The Troubling Reason America's Plant Hardiness Zone Map Gets Updated

A hobby could have worse endorsements than the Royal College of Physicians. In 2018, the body published a thorough but enthusiastic look at the physical and mental benefits of gardening. Fresh air, sunshine, exercise, and healthy produce are all welcome benefits of keeping a garden. On the other hand, there's the stress of figuring out what to plant, when to plant, and what sorts of plants will thrive in your particular neck of the woods.

In 1960, the United States Department of Agriculture published the first zone map, which is used by many to determine the best plants for their gardens. The USDA divides the nation up into plant hardiness zones, regions determined by the average extreme low temperature a given area is likely to experience year to year. It currently recognizes 13 zones, each subdivided into half zones of 5-degree Fahrenheit increments. Based on what the average winter conditions will be like, gardeners in any given zone can determine what plants will survive and thrive year after year.

2023 saw the USDA Plant Hardiness Zone Map updated for the first time since 2012, according to NPR. It showed an average temperature increase of 2.5 degrees Fahrenheit in the continental U.S., with about half the country pushed into a different zone. The USDA partnered with Oregon State University's PRISM Climate Group to develop the Plant Hardiness Zone Map for 2023, and PRISM director Chris Daly, lead author of the map, noted the general pattern. "The central plains and Midwest generally warmed the most, with the southwestern U.S. warming very little," he said. For many gardeners, that's as clear a sign as any that climate change is affecting the land and what they can grow on it.

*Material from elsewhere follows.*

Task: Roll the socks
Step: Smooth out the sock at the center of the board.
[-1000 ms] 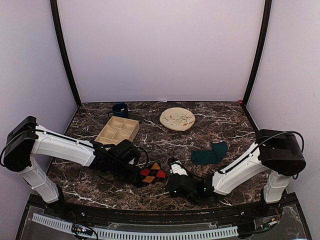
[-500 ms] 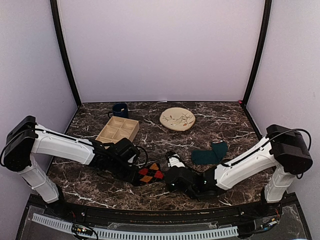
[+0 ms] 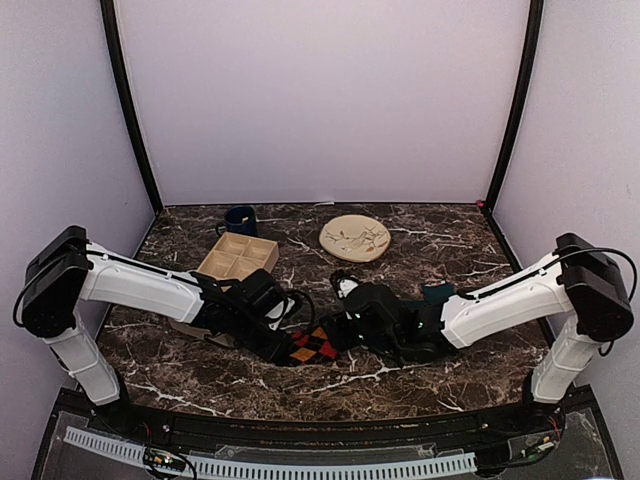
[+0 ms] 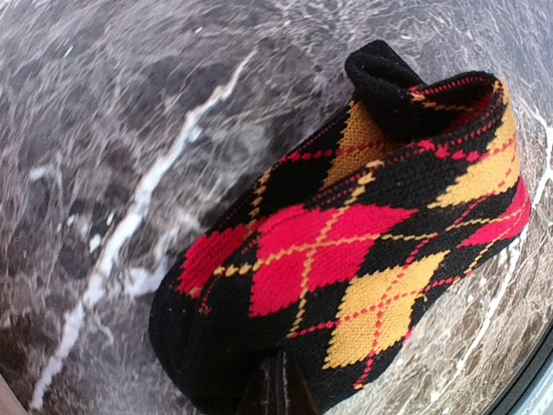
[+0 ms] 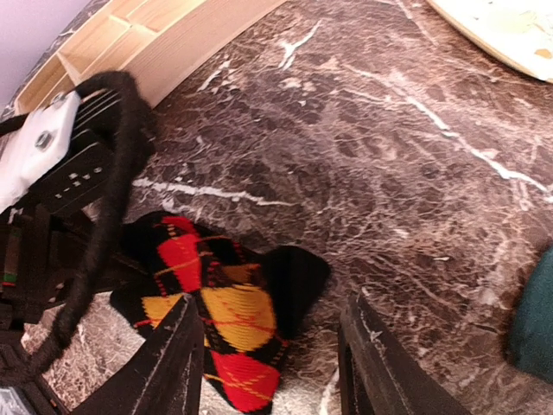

Climate change is already affecting gardeners

Some American gardeners didn't need the USDA's newest Plant Hardiness Zone Map to tell them that their home environment was warming and their gardens changing as a result. Rachel Patterson, a woman living in Port St. Joe, Florida, told NPR that since moving there, she's found older gardeners who struggle to maintain their tomato plants. With temperatures rising, fungi spread and destroy the tomatoes, and if that doesn't get them, the sheer heat does. While the new Plant Hardiness Zone Map didn't tell Patterson anything she didn't already know, she did welcome the confirmation. "It feels like I'm not crazy," she said.

It's important to note that PRISM director Chris Daly cautioned against reading too much into it regarding climate change. He told NPR that because the map goes off of minimum temperatures over a 30-year period, there was a lot of variability baked in. Its findings were consistent with an expected gradual trend of hardiness zones advancing northward, Daly said, but its application to the present is limited.

For some gardeners on the ground, however, change is already here. Hot Springs, Arkansas was one of the areas that shifted into a new zone on the 2023 map, and gardeners there have found conditions warm enough that they can consider growing tropical plants going forward.

The Plant Hardiness Zone Map has limited application

There's no denying climate change and its impacts on what can grow where, but gardeners looking to the USDA Plant Hardiness Zone map should know that even without climate change, it can only tell them so much. According to Plant Delights Nursery Inc., the map has some broad utility, but there are plenty of other factors to consider when planting your garden — and certain shortcomings of the map to bear in mind.

One of these downsides is the fact that areas on opposite ends of the country can end up in the same zone. Vancouver Island and Raleigh, North Carolina, for example, end up in the same zone because of their annual average lowest temperature. But North Carolina may only see that low temperature for a few days at most, while another area in the same zone can be stuck in it for much longer. Some plants can handle that kind of cold for just a short time, while others can endure it through the winter. And areas with warmer summers can see greater sugar production by plants, which lets them stay hardy when it turns cold compared to their relatives in regions where summer stays cool.

To its credit, the USDA acknowledges the limits of its map. It advises gardeners to consider a wide range of variables, from soil to snowfall, winter chills to summer heat waves, when preparing their garden. And Plant Delights Nursery still recognizes the Plant Hardiness Zone Map as a handy tool — no more, and no less.